Class ExtendedQuadTree<T>

  • All Implemented Interfaces:
    Serializable

    public class ExtendedQuadTree<T>
    extends PartitioningUtils
    implements Serializable
    The ExtendedQuadTree class uses a modified quad-tree approach for partitioning spatial data, as described in "Simba: Efficient In-Memory Spatial Analytics".
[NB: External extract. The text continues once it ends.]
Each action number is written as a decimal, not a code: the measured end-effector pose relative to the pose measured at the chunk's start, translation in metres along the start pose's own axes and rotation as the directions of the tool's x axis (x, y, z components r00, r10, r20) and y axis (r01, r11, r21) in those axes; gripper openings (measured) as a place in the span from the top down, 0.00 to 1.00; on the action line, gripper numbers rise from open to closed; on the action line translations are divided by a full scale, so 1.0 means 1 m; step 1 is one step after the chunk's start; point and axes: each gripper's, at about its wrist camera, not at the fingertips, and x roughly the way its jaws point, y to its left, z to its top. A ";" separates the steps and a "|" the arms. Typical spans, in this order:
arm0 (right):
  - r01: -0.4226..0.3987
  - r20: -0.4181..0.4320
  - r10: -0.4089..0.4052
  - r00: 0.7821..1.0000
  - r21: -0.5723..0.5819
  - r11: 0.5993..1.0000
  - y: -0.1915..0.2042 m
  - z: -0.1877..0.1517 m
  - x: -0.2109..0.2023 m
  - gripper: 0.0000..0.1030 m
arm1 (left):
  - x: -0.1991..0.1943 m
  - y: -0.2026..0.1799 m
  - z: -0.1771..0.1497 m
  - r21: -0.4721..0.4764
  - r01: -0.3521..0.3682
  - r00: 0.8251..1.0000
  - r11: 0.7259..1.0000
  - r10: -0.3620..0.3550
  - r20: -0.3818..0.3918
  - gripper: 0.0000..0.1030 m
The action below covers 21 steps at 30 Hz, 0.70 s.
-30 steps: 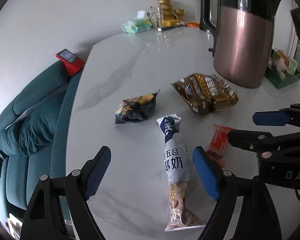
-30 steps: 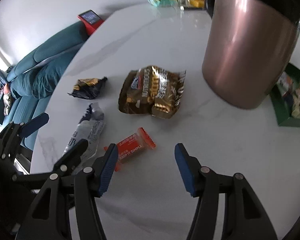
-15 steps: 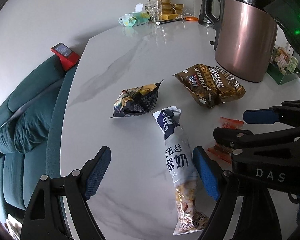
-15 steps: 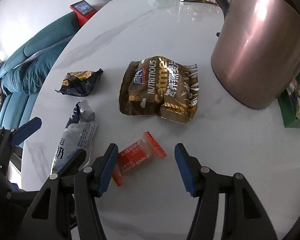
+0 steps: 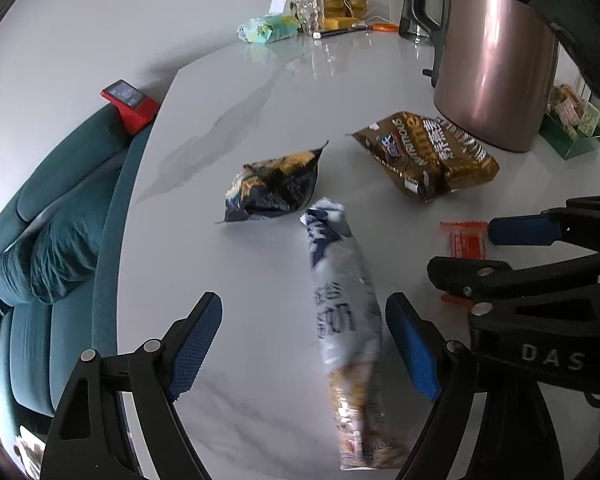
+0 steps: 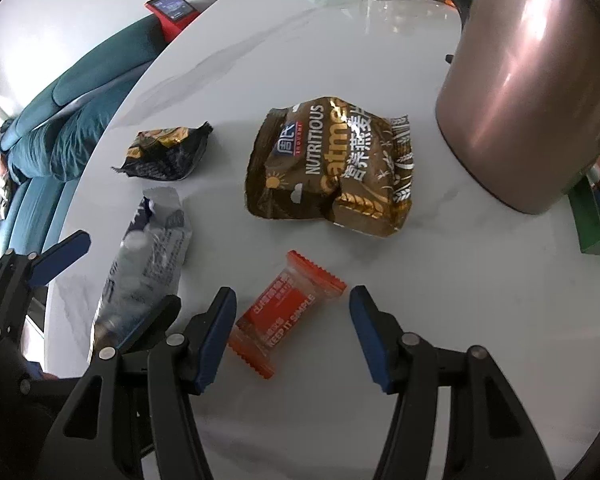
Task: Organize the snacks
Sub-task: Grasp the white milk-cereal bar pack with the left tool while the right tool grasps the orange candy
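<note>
Since a moment ago both my grippers have closed in on their packets. Left wrist view: my left gripper stands apart, straddling the long grey packet on the table near its left edge. Right wrist view: my right gripper is spread around the orange bar, below the brown oatmeal bag.
</note>
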 end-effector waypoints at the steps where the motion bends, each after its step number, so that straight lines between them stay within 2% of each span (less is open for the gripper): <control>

    In this approach, a global R-tree index is constructed by taking a set of random samples from the dataset and building the R-tree on the master node. For each partition, the distance from the furthest point in the partition to its centroid is calculated. Using the R-tree, the k-nearest neighbors of each centroid are found, and a distance bound is derived for each partition. This bound ensures that the k-nearest neighbors of any point in a partition can be found within a subset of the data identified by a circle range query centered at the centroid with the derived radius. This method guarantees efficient and accurate k-nearest neighbor joins by leveraging both local and global spatial indexing.

    See Also:
    Serialized Form
    • Constructor Detail

      • ExtendedQuadTree

        public ExtendedQuadTree​(org.locationtech.jts.geom.Envelope boundary,
                                int numPartitions)
        Constructor to initialize the partitions list.
        Parameters:
        boundary -
        numPartitions -
      • ExtendedQuadTree

        public ExtendedQuadTree​(ExtendedQuadTree<?> extendedQuadTree,
                                boolean useNonOverlapped)
        Constructor to initialize the partitions list with non-overlapped boundaries.
        Parameters:
        extendedQuadTree -
        useNonOverlapped -
    • Method Detail

      • getExpandedBoundaries

        public HashMap<Integer,​List<org.locationtech.jts.geom.Envelope>> getExpandedBoundaries()
      • getSpatialExpandedBoundaryIndex

        public org.locationtech.jts.index.strtree.STRtree getSpatialExpandedBoundaryIndex()
      • getBoundary

        public org.locationtech.jts.geom.Envelope getBoundary()
        Returns the boundary of the partition zones.
        Returns:
      • getPartitionNum

        public int getPartitionNum()
        Returns the number of partitions.
        Returns:
      • insert

        public void insert​(org.locationtech.jts.geom.Envelope sample)
        Insert a new sample into the sample list.
        Parameters:
        sample - Envelope object to be inserted.
      • placeObject

        public Iterator<scala.Tuple2<Integer,​org.locationtech.jts.geom.Geometry>> placeObject​(org.locationtech.jts.geom.Geometry geometry)
        Check the geometry against the partition zones to find the IDs of overlapping ranges. Note that the geometry can be in multiple ranges because ranges can overlap.
        Specified by:
        placeObject in class PartitioningUtils
        Parameters:
        geometry - Geometry object to be placed.
        Returns:
        Iterator of Tuple2 containing partition ID and the corresponding geometry.
      • getKeys

        public Set<Integer> getKeys​(org.locationtech.jts.geom.Geometry geometry)
        Check the geometry against the partition zones to find the IDs of overlapping ranges. Only returns the IDs of the overlapping partitions. Note that the geometry can be in multiple ranges because ranges can overlap.
        Specified by:
        getKeys in class PartitioningUtils
        Parameters:
        geometry - Geometry object to be checked.
        Returns:
        Set of integers representing the IDs of the overlapping partitions.
      • build

        public void build​(int neighborSampleNumber)
                   throws Exception
        Builds the quad-tree partitioning structure and calculates the expanded boundaries for efficient spatial partitioning.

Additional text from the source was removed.